Penanggulangan kesehatan bencana di Puskesmas pada tanah gempa :

- Memastikan puskesmas aman sebagai sentra pelayanan kesehatan pasca


bencana
- Menentukan tempat yang aman untuk pengungsian, misalnya balai desa,
sekolah, masjid ( tempat ibadah ).
- Menunjuk command leader di puskesmas yaitu salah satu dokter
puskesmas.
- Membuat jalur dan lokasi evakuasi bencana.
- Mengumpulkan obat - obatan dan alat-alat medis penunjang.
- Meminta bantuan dinas kesehatan setempat bila ada obat - obatan atau alat
penunjang yang kurang.
- Mengumpulkan obat-obatan dan alat-alat medis penunjang serta bahan
sandang dan pangan bagi warga pengungsian.
- Meminta bantuan dari mantri - mantri desa dan bidan - bidan desa untuk
membantu puskesmas ataupun tempat pengungsian.
- Bekerjasama dengan Tim SAR, Badan Penanggulangan Bencana Daerah,
mahasiswa kedokteran, tim medis, warga, maupun relawan untuk
mengevakuasi korban - korban bencana.
- Menentukan triase, memilah - milah korban berdasarkan tingkat keparahan
atau kegawatdaruratannya.
- Membagi ruangan/tempat khusus di puskesmas untuk pasien berdasarkan
triase tersebut
- Membuat traffic flow dari pintu masuk puskesmas ke ruang - ruang yang
sudah ditentukan sesuai dengan keadaan korban, sampai pintu keluar yang
berbeda dengan pintu masuk awal.
- Membangun WC umum bagi warga pengungsian dilengkapi dengan air
bersih guna mencegah terjadinya penyakit yang dapat terjadi di tempat
pengungsian.
- Membuat papan informasi di depan puskesmas berisi tentang data korban
yang berada di puskesmas sebagai sumber informasi untuk keluarga /
masyarakat.
- Membuat daftar RS yang dekat dengan lokasi bencana untuk merujuk
pasien yang tidak dapat ditangani di puskesmas.
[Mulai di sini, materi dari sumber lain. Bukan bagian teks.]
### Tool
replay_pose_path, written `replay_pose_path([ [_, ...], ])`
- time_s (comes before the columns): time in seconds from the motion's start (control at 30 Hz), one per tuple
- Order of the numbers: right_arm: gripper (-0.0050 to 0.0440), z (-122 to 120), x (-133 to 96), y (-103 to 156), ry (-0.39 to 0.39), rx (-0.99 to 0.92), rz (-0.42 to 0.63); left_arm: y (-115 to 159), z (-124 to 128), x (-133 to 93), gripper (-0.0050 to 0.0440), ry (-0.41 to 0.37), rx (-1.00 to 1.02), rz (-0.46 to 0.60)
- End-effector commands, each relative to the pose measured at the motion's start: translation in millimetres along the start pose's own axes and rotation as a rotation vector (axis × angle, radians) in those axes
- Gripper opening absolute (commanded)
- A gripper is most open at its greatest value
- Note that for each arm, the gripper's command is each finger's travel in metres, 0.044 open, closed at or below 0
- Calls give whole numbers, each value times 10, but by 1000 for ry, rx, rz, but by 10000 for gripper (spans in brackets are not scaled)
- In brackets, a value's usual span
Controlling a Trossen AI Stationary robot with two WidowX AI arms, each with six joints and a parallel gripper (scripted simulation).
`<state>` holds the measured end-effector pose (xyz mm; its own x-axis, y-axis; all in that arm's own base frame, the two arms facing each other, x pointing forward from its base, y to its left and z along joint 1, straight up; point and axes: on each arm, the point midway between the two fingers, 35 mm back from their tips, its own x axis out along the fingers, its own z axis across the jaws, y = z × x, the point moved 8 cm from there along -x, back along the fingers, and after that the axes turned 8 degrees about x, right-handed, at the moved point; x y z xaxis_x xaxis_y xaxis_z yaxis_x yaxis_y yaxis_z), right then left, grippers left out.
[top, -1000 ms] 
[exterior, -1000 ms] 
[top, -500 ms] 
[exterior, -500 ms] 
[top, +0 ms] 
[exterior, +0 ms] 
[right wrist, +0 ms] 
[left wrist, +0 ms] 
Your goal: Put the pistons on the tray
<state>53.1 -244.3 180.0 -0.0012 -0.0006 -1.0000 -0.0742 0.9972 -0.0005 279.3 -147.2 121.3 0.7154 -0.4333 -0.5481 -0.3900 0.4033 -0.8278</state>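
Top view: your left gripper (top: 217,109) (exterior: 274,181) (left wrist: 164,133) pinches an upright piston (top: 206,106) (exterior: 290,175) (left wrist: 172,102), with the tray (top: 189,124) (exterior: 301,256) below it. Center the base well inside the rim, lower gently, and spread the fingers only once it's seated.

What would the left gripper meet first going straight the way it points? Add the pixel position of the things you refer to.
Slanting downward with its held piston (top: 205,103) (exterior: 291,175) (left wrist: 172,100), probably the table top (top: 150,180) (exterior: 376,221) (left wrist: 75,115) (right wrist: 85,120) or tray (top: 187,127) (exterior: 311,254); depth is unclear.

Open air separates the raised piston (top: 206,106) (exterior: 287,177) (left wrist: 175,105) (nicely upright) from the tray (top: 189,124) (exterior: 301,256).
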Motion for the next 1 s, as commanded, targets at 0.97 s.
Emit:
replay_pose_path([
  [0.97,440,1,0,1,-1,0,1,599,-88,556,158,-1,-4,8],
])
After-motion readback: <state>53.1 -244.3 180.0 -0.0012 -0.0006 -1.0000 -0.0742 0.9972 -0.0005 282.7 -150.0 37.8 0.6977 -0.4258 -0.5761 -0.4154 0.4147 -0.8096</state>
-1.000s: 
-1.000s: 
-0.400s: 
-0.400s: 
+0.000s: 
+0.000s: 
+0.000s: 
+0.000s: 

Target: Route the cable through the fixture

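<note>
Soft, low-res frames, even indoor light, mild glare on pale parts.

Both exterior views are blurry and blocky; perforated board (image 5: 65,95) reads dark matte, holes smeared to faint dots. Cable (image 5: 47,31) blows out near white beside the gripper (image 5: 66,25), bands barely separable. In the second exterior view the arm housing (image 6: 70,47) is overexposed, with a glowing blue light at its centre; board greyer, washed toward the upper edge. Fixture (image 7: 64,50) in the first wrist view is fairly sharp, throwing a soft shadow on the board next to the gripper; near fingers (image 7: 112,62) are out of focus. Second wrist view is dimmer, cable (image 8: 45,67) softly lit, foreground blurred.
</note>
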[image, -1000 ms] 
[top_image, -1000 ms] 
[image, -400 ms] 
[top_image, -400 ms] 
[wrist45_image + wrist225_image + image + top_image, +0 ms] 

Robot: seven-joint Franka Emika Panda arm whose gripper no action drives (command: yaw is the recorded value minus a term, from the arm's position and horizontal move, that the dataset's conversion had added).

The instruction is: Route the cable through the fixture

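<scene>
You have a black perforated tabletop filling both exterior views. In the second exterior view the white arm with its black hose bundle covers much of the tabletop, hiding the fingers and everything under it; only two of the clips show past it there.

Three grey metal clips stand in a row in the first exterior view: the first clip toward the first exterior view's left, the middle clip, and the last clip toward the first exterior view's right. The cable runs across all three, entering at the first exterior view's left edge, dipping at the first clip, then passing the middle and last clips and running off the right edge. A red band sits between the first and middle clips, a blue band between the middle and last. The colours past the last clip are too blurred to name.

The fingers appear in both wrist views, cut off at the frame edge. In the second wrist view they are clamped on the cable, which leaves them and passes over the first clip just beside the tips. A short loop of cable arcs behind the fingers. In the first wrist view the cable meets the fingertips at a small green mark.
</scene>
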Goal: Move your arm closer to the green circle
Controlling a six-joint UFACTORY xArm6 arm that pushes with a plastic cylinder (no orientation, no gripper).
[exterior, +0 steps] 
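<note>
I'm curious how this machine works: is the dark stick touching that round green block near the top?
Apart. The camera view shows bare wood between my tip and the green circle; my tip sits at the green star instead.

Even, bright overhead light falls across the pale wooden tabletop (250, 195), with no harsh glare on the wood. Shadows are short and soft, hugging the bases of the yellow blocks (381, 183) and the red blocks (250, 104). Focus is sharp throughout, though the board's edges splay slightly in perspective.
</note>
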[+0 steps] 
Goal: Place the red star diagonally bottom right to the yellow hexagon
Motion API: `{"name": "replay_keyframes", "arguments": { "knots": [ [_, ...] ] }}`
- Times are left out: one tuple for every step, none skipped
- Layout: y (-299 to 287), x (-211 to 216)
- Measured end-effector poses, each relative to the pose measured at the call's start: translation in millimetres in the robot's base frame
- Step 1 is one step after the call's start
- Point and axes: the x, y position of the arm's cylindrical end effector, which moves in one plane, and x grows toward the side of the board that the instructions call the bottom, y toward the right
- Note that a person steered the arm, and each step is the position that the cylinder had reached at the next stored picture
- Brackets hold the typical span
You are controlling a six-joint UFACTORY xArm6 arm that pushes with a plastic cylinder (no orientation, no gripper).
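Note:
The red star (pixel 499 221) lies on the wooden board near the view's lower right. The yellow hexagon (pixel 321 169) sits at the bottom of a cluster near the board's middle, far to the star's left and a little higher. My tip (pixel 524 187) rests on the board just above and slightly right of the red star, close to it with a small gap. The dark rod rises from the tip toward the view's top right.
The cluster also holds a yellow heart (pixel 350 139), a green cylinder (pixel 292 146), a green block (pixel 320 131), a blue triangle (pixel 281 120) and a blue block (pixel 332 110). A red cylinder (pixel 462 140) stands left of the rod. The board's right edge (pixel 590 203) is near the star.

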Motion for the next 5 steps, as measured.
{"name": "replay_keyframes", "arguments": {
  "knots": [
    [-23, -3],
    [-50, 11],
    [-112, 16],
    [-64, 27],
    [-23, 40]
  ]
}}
Pengendalian penyakit pasca bencana

Biasanya dalam menangani kasus tanah gempa didapati korban yang cedera
mulai dari patah tulang, luka robek atau bisa juga terdapat penyakit lain seperti
gangguan saluran pernapasan (akibat tinggal di posko bencana) dan bahkan
beberapa bisa memiliki masalah psikis akibat harta bendanya yang rata dengan
tanah. Perlu ditinjau aspek-aspek berikut yang bisa dilakukan tenaga medis dalam
menangani kasus-kasus pasca bencana.

- Konseling kejiwaan bisa dilakukan untuk anak-anak dan orang tua, dilakukan
oleh tenaga medis atau berkomunikasi dengan psikolog yang bisa didatangkan
dengan bekerjasama dengan BNPB.
- Perawatan korban patah tulang dengan merujuk ke RS terdekat ( RSUD ) dan
melakukan pendataan serta mengurus rujukan.
- Pengobatan ISPA di pengungsian dengan sistematis dan memberikan masker
kepada penderita.
- Perawatan Vulnus Laceratum setelah dilakukan penjahitan kita pantau jahitan
dan jaga kebersihan bekas luka serta aff hecting.